# ECC Range proof

In ECC, the proof showing that given $$G$$, $$x$$ and $$y$$ is in the range $$[-z,z]$$ is known as the range proof.

So, if: $$H=xG−yG$$ it is possible to prove that $$x−y$$ is in the range $$[−z,z]$$.

Could you explain how to apply this theory? Do you have a reference, please?

Is z fixed by the method or is it configurable?

Proving that $$-z\leq x-y\leq z$$ given $$C=xG-yG=(x-y)G$$ is the same as proving that $$0\leq a where $$a=z + x - y$$ and $$n=2z+1$$ given $$C'= aG = C + zG$$.

$$C'$$ can be considered a Pedersen commitment of the form $$aG+bH$$, except that there is no blinding factor $$b$$ set.
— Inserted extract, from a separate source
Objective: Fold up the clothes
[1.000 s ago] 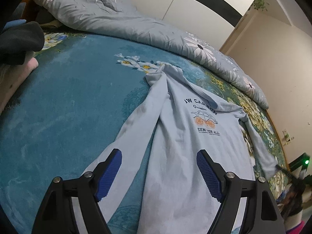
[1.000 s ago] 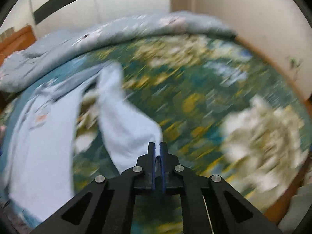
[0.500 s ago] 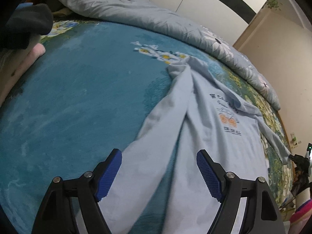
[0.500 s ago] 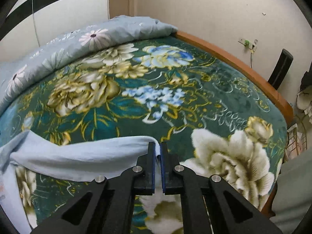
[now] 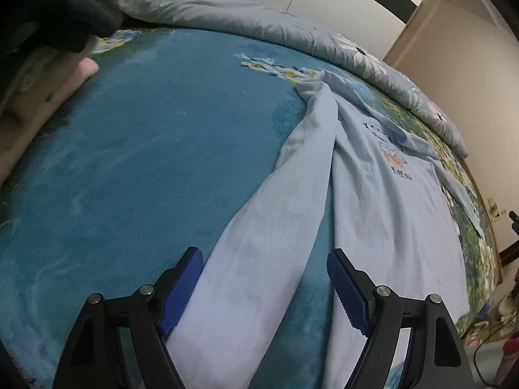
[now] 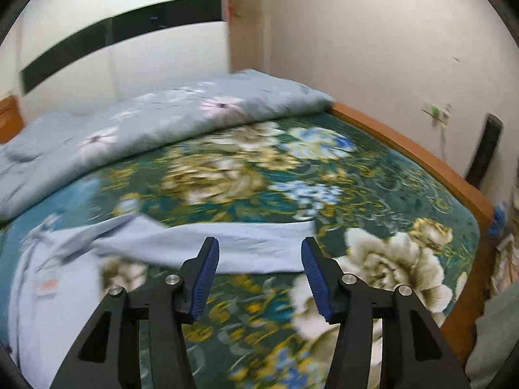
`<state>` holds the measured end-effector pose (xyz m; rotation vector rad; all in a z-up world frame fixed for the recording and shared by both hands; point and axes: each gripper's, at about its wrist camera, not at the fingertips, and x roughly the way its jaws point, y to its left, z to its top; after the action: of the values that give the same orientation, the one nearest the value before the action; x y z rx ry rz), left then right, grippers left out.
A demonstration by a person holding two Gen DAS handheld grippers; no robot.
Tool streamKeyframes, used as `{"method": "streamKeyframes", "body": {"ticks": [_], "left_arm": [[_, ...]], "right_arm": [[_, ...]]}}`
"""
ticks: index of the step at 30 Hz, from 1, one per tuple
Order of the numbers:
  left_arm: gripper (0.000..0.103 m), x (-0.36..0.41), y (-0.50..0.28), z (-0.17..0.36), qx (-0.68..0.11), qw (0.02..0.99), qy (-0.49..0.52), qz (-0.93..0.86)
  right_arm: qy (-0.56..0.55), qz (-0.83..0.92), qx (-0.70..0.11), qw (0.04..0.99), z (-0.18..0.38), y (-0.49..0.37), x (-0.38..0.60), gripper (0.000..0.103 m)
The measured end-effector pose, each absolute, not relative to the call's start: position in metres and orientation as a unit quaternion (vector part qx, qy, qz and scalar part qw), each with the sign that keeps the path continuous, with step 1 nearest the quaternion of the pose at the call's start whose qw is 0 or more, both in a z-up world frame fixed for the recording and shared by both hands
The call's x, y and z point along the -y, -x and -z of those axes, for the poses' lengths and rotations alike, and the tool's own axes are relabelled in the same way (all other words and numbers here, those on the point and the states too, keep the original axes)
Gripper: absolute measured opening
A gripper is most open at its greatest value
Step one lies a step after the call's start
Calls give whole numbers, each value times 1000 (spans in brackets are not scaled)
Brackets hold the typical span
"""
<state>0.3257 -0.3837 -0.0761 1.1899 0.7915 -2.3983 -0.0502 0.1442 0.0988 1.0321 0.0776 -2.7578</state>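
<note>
A light blue long-sleeved shirt (image 5: 389,214) with a printed chest logo lies front-up on the bed. One sleeve (image 5: 269,249) runs toward my left gripper (image 5: 264,288), which is open and hovers over the sleeve's lower end, jaws to either side. In the right wrist view the shirt's other sleeve (image 6: 207,243) lies stretched out across the floral bedspread. My right gripper (image 6: 259,269) is open and empty just above that sleeve's cuff end.
The bed has a teal floral bedspread (image 5: 129,168) and a rolled grey-blue flowered duvet (image 6: 136,126) along the far side. A wooden bed frame edge (image 6: 418,159) runs by the wall. Dark clothing (image 5: 71,16) lies at the left.
My right gripper was shut on the sleeve cuff and has let it go; its jaws now stand open and the sleeve lies flat. My left gripper moved left along the other sleeve, staying open.
</note>
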Motion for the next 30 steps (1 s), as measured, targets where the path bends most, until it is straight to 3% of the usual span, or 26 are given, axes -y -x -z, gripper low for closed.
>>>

To prove that $$C'$$ is a Pedersen commitment to a value $$a$$ less than $$n$$, first you need to generate a number of components, a selection of which together can sum to any natural number less than $$n$$, but cannot sum to any value equalling or exceeding $$n$$. See this answer for a method.

Then you create a Pedersen commitment for each of those components, and demonstrate that the Pedersen commitment $$C'$$ is constructed as the addition of some selection of those component Pedersen commitments. To see how, see this answer.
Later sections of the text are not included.